#### [Work to complete]
From the first line to the last, output the data exactly as it stands, minus its pictures.

[[ Data segment open ]]

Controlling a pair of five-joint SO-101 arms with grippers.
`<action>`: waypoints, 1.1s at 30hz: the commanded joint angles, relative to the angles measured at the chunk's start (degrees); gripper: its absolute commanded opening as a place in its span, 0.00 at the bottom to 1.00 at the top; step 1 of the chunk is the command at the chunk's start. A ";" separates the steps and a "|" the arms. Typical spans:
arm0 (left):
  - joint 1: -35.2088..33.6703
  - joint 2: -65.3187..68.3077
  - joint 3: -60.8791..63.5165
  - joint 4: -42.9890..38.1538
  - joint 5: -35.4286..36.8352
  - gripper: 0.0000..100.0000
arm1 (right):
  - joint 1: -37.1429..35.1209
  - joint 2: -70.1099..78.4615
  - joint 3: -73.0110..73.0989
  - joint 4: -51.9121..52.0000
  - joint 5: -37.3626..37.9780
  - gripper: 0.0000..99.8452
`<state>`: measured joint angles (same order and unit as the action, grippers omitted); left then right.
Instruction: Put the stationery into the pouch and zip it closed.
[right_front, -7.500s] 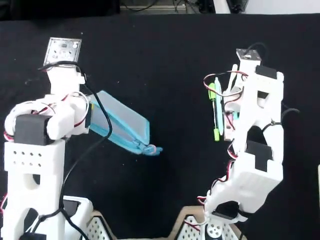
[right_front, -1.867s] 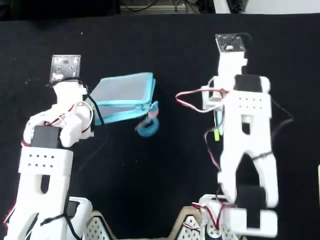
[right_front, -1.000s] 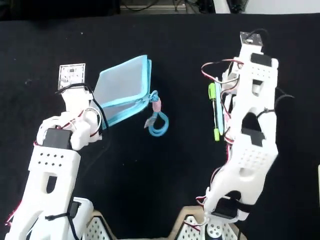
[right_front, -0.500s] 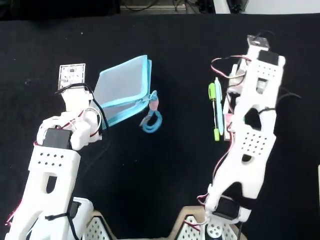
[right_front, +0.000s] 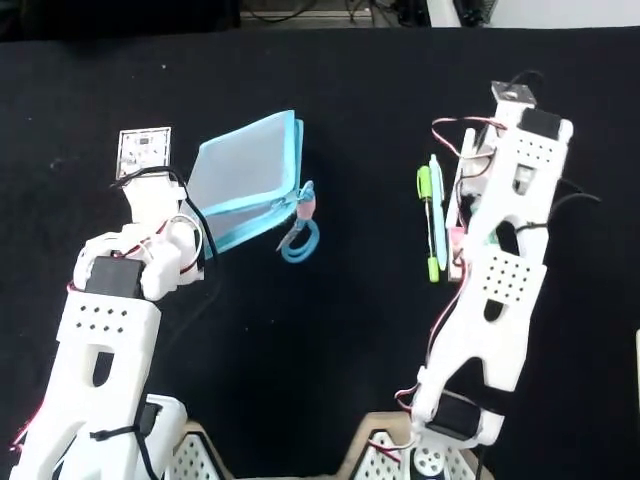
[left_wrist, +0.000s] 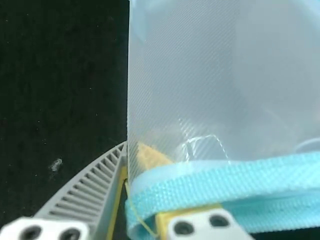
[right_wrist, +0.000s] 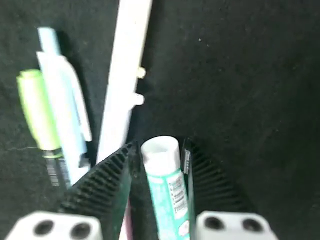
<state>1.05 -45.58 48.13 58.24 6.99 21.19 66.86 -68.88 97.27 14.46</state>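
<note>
**Materials and finishes.** The pouch (right_front: 245, 175) has a translucent, frosted panel with a fine diagonal weave, perhaps coated mesh. Its turquoise edging (left_wrist: 225, 180) is coarse woven webbing. My left gripper (left_wrist: 132, 160) is ribbed grey matt plastic, with one face yellow. My right gripper (right_wrist: 159, 150) has fingers (right_wrist: 100, 190) of ribbed black matt plastic. The tube (right_wrist: 165, 195) carries a glossy teal label and a smooth white cap. The green pen (right_wrist: 35, 110), pale blue pen (right_wrist: 55, 75) and white pen (right_wrist: 127, 65) are smooth, lightly glossy plastic. The table cloth (right_front: 350, 80) is black and matt.
</note>
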 joint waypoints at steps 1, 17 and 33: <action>0.31 0.44 0.13 -0.26 0.26 0.03 | 2.55 0.40 -3.21 0.35 4.84 0.13; 0.31 0.44 0.13 -0.35 0.26 0.03 | 24.09 0.57 -10.51 4.04 6.33 0.01; 0.31 0.44 3.12 -4.75 0.26 0.03 | 28.31 -23.16 34.95 -1.23 14.33 0.01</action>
<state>1.05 -45.58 51.38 53.67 6.99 48.97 52.35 -41.36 98.68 26.51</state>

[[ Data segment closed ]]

#### [Solution to this exercise]
Controlling a pair of five-joint SO-101 arms with grippers.
`<action>`: waypoints, 1.1s at 30hz: the commanded joint angles, relative to the angles measured at the chunk's start (degrees); gripper: its absolute commanded opening as a place in its span, 0.00 at the bottom to 1.00 at the top; step 1 of the chunk is the command at the chunk's start. A ";" separates the steps and a "|" the arms. Typical spans:
arm0 (left):
  - joint 1: -35.2088..33.6703
  - joint 2: -65.3187..68.3077
  - joint 3: -60.8791..63.5165
  - joint 4: -42.9890..38.1538
  - joint 5: -35.4286..36.8352
  - gripper: 0.0000..100.0000
arm1 (right):
  - joint 1: -37.1429..35.1209
  - joint 2: -70.1099..78.4615
  - joint 3: -73.0110..73.0989
  - joint 4: -51.9121..52.0000
  - joint 5: -37.3626..37.9780
  - gripper: 0.0000..99.8452
`<state>`: measured joint angles (same order and unit as the action, grippers omitted); left then right.
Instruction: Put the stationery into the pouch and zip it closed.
[right_front, -7.500s] 
[right_front, -1.867s] 
[right_front, -1.000s] 
[right_front, -0.500s] 
[right_front, +0.000s] 
[left_wrist, +0.000s] 
[right_wrist, +0.000s] 
<state>1.05 -45.58 48.13 58.24 6.99 21.19 66.86 -68.88 97.27 14.46</state>
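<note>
**Materials and finishes.** The pouch (right_front: 245, 175) has a translucent, frosted panel with a fine diagonal weave, perhaps coated mesh. Its turquoise edging (left_wrist: 225, 180) is coarse woven webbing. My left gripper (left_wrist: 132, 160) is ribbed grey matt plastic, with one face yellow. My right gripper (right_wrist: 159, 150) has fingers (right_wrist: 100, 190) of ribbed black matt plastic. The tube (right_wrist: 165, 195) carries a glossy teal label and a smooth white cap. The green pen (right_wrist: 35, 110), pale blue pen (right_wrist: 55, 75) and white pen (right_wrist: 127, 65) are smooth, lightly glossy plastic. The table cloth (right_front: 350, 80) is black and matt.
</note>
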 joint waypoints at steps 1, 17 and 33: <action>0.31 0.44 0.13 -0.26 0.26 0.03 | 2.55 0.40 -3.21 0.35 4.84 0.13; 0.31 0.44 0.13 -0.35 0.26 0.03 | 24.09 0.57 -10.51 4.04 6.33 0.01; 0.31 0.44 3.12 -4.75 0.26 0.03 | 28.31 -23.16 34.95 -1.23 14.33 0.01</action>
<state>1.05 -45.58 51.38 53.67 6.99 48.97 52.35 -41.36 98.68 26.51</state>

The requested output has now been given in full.